— DATA BLOCK —
****

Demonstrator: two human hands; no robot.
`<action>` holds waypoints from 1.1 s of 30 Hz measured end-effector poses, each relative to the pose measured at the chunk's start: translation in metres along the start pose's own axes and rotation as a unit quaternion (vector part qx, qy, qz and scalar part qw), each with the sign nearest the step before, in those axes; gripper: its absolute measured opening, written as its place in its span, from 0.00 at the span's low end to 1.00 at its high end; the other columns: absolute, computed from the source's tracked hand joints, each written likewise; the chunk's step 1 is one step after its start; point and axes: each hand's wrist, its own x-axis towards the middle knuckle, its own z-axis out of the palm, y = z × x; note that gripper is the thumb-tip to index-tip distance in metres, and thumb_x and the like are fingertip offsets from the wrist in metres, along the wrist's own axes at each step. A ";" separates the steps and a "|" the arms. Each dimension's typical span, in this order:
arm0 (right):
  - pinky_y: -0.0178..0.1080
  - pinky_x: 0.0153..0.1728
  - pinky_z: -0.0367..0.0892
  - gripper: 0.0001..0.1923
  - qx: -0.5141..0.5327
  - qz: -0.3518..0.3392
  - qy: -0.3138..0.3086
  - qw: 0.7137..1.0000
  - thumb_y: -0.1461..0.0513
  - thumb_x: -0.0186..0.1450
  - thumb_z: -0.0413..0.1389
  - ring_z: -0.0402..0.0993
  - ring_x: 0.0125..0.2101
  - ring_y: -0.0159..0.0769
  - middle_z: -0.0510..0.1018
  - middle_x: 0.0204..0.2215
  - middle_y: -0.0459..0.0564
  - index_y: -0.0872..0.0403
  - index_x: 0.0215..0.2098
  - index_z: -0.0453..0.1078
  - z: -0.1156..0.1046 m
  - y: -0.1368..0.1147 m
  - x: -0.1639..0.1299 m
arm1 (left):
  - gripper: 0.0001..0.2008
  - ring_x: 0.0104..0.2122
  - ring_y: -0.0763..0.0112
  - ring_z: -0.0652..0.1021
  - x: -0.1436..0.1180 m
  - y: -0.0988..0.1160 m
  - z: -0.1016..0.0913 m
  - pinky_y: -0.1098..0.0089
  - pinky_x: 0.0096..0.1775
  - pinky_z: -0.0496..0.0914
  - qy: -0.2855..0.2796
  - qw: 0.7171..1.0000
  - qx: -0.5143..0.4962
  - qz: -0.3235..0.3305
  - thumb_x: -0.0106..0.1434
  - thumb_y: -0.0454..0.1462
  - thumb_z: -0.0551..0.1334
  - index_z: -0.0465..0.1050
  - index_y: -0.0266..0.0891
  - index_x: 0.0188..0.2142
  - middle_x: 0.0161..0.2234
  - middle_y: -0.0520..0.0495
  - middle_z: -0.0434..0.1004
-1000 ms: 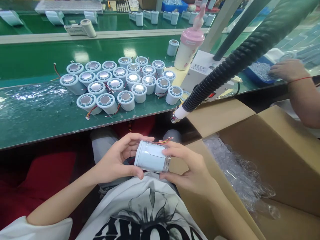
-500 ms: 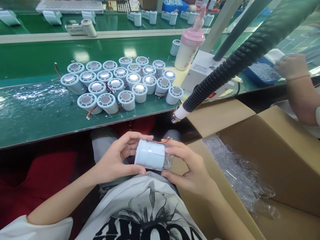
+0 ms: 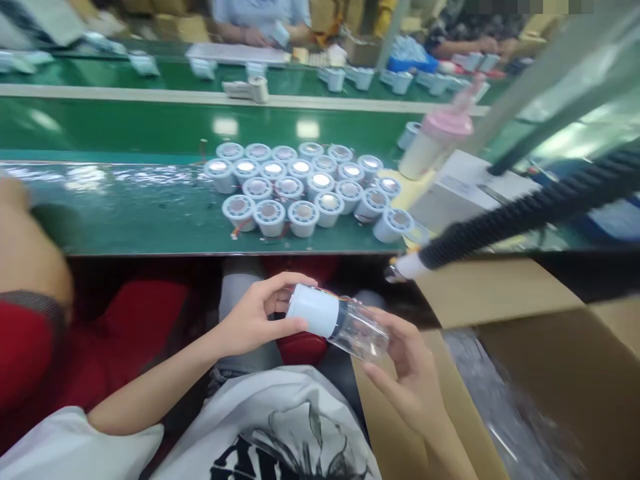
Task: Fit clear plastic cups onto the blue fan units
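Over my lap, my left hand [image 3: 253, 319] grips a pale blue cylindrical part [image 3: 314, 310] by its left end. A clear plastic sleeve [image 3: 361, 329] covers the part's right end and sticks out to the right. My right hand [image 3: 407, 363] cups that sleeve from below with its fingers. Thin coloured wires show at the part's top edge. A cluster of several matching pale blue cylinders [image 3: 310, 190] with shiny round tops stands on the green bench [image 3: 140, 210] ahead.
A black corrugated hose with a white nozzle [image 3: 500, 227] crosses in from the right. An open cardboard box [image 3: 550, 347] with clear plastic inside sits at my right. A pink-lidded bottle [image 3: 435, 143] and a white unit [image 3: 455, 193] stand on the bench. Another person's red-sleeved arm [image 3: 27, 293] is at the left.
The view swung left and up. The clear sleeve has slid off to the right, baring most of the blue part. A red-sleeved arm has come into view at the left.
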 end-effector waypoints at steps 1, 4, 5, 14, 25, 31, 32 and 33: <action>0.43 0.46 0.71 0.23 0.024 0.016 0.008 1.000 0.65 0.60 0.57 0.69 0.50 0.43 0.67 0.52 0.54 0.46 0.53 0.59 0.000 0.006 -0.002 | 0.22 0.43 0.65 0.75 -0.008 -0.002 -0.007 0.69 0.43 0.72 0.050 0.998 -0.005 0.026 0.54 0.34 0.67 0.67 0.42 0.48 0.47 0.43 0.71; 0.45 0.41 0.72 0.19 0.110 0.067 -0.012 0.992 0.59 0.63 0.53 0.73 0.44 0.44 0.67 0.52 0.55 0.45 0.53 0.59 0.002 0.021 -0.002 | 0.19 0.40 0.70 0.75 -0.045 -0.004 -0.023 0.75 0.40 0.72 0.214 0.970 0.003 0.119 0.54 0.35 0.66 0.68 0.43 0.45 0.44 0.46 0.73; 0.46 0.40 0.72 0.19 0.121 0.074 -0.039 0.989 0.56 0.64 0.51 0.73 0.44 0.46 0.67 0.51 0.55 0.45 0.53 0.59 0.005 0.022 0.002 | 0.19 0.40 0.71 0.75 -0.059 -0.003 -0.025 0.76 0.40 0.71 0.263 0.954 0.017 0.144 0.54 0.34 0.66 0.68 0.43 0.45 0.44 0.47 0.73; 0.38 0.45 0.65 0.19 -0.065 -0.168 -0.393 0.902 0.56 0.66 0.43 0.66 0.49 0.42 0.63 0.53 0.53 0.47 0.53 0.63 0.084 -0.045 0.050 | 0.26 0.46 0.66 0.73 -0.149 0.014 0.015 0.75 0.41 0.71 0.424 0.860 0.184 0.218 0.48 0.30 0.68 0.66 0.44 0.47 0.46 0.45 0.67; 0.35 0.38 0.60 0.07 -0.080 -0.080 -0.368 0.923 0.59 0.63 0.54 0.67 0.37 0.34 0.71 0.37 0.47 0.51 0.33 0.72 0.144 -0.075 0.040 | 0.27 0.43 0.63 0.74 -0.185 -0.015 0.006 0.66 0.41 0.72 0.398 0.836 0.301 0.227 0.46 0.30 0.69 0.66 0.42 0.47 0.47 0.42 0.68; 0.36 0.38 0.60 0.10 -0.052 -0.048 -0.417 0.906 0.63 0.63 0.53 0.67 0.35 0.33 0.73 0.37 0.46 0.53 0.24 0.71 0.152 -0.073 0.037 | 0.27 0.43 0.63 0.74 -0.197 -0.025 0.008 0.65 0.43 0.71 0.380 0.841 0.320 0.213 0.46 0.30 0.70 0.67 0.42 0.46 0.47 0.42 0.69; 0.36 0.38 0.60 0.10 -0.043 -0.037 -0.423 0.904 0.63 0.63 0.52 0.67 0.35 0.33 0.73 0.36 0.46 0.53 0.24 0.71 0.153 -0.073 0.037 | 0.27 0.44 0.63 0.74 -0.198 -0.026 0.009 0.65 0.43 0.71 0.382 0.845 0.312 0.208 0.46 0.30 0.70 0.67 0.43 0.46 0.47 0.42 0.69; 0.36 0.38 0.60 0.11 -0.034 -0.028 -0.428 0.903 0.64 0.63 0.52 0.68 0.35 0.33 0.73 0.36 0.46 0.53 0.24 0.71 0.154 -0.072 0.036 | 0.27 0.44 0.63 0.74 -0.200 -0.027 0.009 0.65 0.42 0.72 0.383 0.850 0.298 0.203 0.46 0.30 0.70 0.67 0.43 0.46 0.47 0.43 0.69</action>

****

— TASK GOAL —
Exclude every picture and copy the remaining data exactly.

— OUTPUT OF THE EXERCISE —
Demonstrator: two human hands; no robot.
`<action>` holds waypoints from 1.1 s of 30 Hz measured end-effector poses, each relative to the pose measured at the chunk's start: translation in metres along the start pose's own axes and rotation as a unit quaternion (vector part qx, qy, qz and scalar part qw), each with the sign nearest the step before, in those axes; gripper: its absolute measured opening, written as its place in its span, from 0.00 at the span's low end to 1.00 at its high end; the other columns: absolute, computed from the source's tracked hand joints, each written likewise; the chunk's step 1 is one step after its start; point and axes: each hand's wrist, its own x-axis towards the middle knuckle, its own z-axis out of the palm, y = z × x; note that gripper is the thumb-tip to index-tip distance in metres, and thumb_x and the like are fingertip offsets from the wrist in metres, along the wrist's own axes at each step. A ";" separates the steps and a "|" the arms. Each dimension's typical span, in this order:
arm0 (right):
  - pinky_y: -0.0178..0.1080
  - pinky_x: 0.0153..0.1728
  - pinky_z: -0.0367..0.0892
  - gripper: 0.0001..0.1923
  - qx: -0.5141..0.5327
  - qz: -0.3518..0.3392
  - qy: -0.3138..0.3086
  - qw: 0.7137..1.0000
  - thumb_y: -0.1461..0.0513
  - thumb_x: -0.0186..0.1450
  - thumb_z: -0.0413..0.1389
  - ring_z: -0.0402..0.0993
  - ring_x: 0.0125..0.2101
  - ring_y: -0.0159..0.0769
  - middle_z: -0.0510..0.1018
  - middle_x: 0.0204..0.2215
  - middle_y: -0.0459..0.0564
  - index_y: -0.0872..0.0403
  - index_x: 0.0215..0.2098
  - index_z: -0.0453..0.1078
  - z: -0.1156..0.1046 m
  - y: -0.1368..0.1147 m
  - x: -0.1639..0.1299 m
arm1 (left):
  - gripper: 0.0001..0.2008
  - ring_x: 0.0104..0.2122
  - ring_y: -0.0763..0.0112
  - ring_z: -0.0652..0.1021
  - x: -0.1436..0.1180 m
  - y: -0.0988..0.1160 m
  - z: -0.1016..0.0913 m
  - pinky_y: -0.1098..0.0089
  - pinky_x: 0.0096..0.1775
  - pinky_z: -0.0496..0.0914
  - qy: -0.2855..0.2796
  - qw: 0.7171..1.0000
  - qx: -0.5143..0.4962
  - qz: -0.3235..0.3305
  - thumb_x: -0.0106..0.1434
  - thumb_y: -0.0454..0.1462
  - thumb_z: -0.0551..0.1334
  - index_z: -0.0465..0.1050
  - index_y: -0.0266..0.0891
  - index_x: 0.0188..0.2142
  - middle_x: 0.0161..0.2234
  - middle_y: -0.0520..0.0495
  - middle_z: -0.0434..0.1004
-1000 ms: 
-500 ms: 
+0 ms: 
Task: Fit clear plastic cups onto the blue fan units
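Over my lap, my left hand [image 3: 253, 319] grips a pale blue cylindrical part [image 3: 314, 310] by its left end. A clear plastic sleeve [image 3: 361, 329] covers the part's right end and sticks out to the right. My right hand [image 3: 407, 363] cups that sleeve from below with its fingers. Thin coloured wires show at the part's top edge. A cluster of several matching pale blue cylinders [image 3: 310, 190] with shiny round tops stands on the green bench [image 3: 140, 210] ahead.
A black corrugated hose with a white nozzle [image 3: 500, 227] crosses in from the right. An open cardboard box [image 3: 550, 347] with clear plastic inside sits at my right. A pink-lidded bottle [image 3: 435, 143] and a white unit [image 3: 455, 193] stand on the bench. Another person's red-sleeved arm [image 3: 27, 293] is at the left.
The view swung left and up. The clear sleeve has slid off to the right, baring most of the blue part. A red-sleeved arm has come into view at the left.
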 end-effector waypoints at steps 1, 4, 5, 14, 25, 31, 32 and 33: <action>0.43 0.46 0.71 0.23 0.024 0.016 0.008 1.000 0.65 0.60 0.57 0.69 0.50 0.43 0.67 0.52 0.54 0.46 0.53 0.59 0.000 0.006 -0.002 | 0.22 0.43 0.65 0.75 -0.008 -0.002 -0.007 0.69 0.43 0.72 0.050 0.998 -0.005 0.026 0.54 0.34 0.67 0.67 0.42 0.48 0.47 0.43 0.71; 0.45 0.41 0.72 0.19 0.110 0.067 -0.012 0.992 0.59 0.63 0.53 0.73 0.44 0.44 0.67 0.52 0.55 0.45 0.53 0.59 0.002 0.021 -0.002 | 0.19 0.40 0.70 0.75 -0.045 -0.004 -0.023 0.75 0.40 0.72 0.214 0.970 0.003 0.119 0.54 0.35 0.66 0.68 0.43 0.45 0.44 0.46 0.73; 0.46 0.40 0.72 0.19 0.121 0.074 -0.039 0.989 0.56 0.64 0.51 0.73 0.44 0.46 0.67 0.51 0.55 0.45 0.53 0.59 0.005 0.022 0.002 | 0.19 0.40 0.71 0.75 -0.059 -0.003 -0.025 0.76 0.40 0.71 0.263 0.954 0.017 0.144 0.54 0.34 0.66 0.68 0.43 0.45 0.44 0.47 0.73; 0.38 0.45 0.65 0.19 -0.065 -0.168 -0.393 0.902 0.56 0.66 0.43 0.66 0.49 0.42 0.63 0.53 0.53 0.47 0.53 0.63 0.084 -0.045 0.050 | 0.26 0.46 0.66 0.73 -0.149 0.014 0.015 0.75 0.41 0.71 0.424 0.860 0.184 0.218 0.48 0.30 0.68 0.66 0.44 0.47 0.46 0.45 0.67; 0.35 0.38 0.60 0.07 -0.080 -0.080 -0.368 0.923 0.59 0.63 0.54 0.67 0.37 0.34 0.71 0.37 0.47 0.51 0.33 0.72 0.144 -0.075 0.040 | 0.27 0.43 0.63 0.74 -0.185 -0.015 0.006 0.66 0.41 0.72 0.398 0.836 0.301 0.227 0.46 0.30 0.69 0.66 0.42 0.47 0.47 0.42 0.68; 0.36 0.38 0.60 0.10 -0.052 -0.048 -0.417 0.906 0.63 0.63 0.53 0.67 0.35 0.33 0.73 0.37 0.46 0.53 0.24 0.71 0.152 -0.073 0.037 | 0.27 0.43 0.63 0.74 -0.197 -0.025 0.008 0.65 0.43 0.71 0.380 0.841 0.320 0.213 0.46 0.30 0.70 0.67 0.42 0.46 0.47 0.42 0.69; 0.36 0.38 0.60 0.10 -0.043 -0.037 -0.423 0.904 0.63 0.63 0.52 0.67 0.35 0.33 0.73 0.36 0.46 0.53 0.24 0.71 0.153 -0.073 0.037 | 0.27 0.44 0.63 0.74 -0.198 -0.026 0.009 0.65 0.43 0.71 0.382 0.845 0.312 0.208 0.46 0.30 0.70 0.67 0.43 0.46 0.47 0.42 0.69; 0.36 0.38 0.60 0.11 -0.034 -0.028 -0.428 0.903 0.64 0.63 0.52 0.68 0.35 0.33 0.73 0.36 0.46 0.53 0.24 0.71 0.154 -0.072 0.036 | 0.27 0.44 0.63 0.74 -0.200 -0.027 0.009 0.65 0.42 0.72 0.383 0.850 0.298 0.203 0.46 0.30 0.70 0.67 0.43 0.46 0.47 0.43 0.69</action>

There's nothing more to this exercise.